Why is this so? Many would say that the morals employed by capitalists are derived from capitalism itself; after all, morals and consciousness are determined by material circumstances. As capitalism developed, so too did a moral code and mindset that ran parallel to this economic system. Personally, I partially agree: people are affected by their surroundings, but the delusion which clouds the fact that society should not be unequal is another factor. Hopefully that's not too bad of a tangent.

On the "adult" of government, I think the relationship between the economic situation and the political landscape is imperative. Like the police force, the present system of government owes its existence to capitalism, and is undeniably affected by it. There's a reason the authorities don't go after corporate criminals, there's a reason positions of power are occupied almost exclusively by the rich, there's a reason businesses donate to campaigns: all these ills are but symptoms of the way capitalism, the free market and big money influence government. Effectively, the "adult" is a government of capitalism, by capitalism and for capitalism (and capitalists).

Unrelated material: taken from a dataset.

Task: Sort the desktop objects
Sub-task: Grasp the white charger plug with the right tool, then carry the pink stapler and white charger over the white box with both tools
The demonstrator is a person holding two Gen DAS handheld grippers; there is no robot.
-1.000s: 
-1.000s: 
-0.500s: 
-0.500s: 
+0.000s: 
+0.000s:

And lastly, although we have food inspectors and auditors, corporate crime basically goes unpunished. Also, IIRC, we haven't updated or revamped the FDA since the progressive era. The tools may be there (IMO, they're remnants of the more progressive administrations of the past), but no one in power wants to use them (in the present system, no one in power will ever want to use them).

Again, thanks for the reply and thanks for the points you made.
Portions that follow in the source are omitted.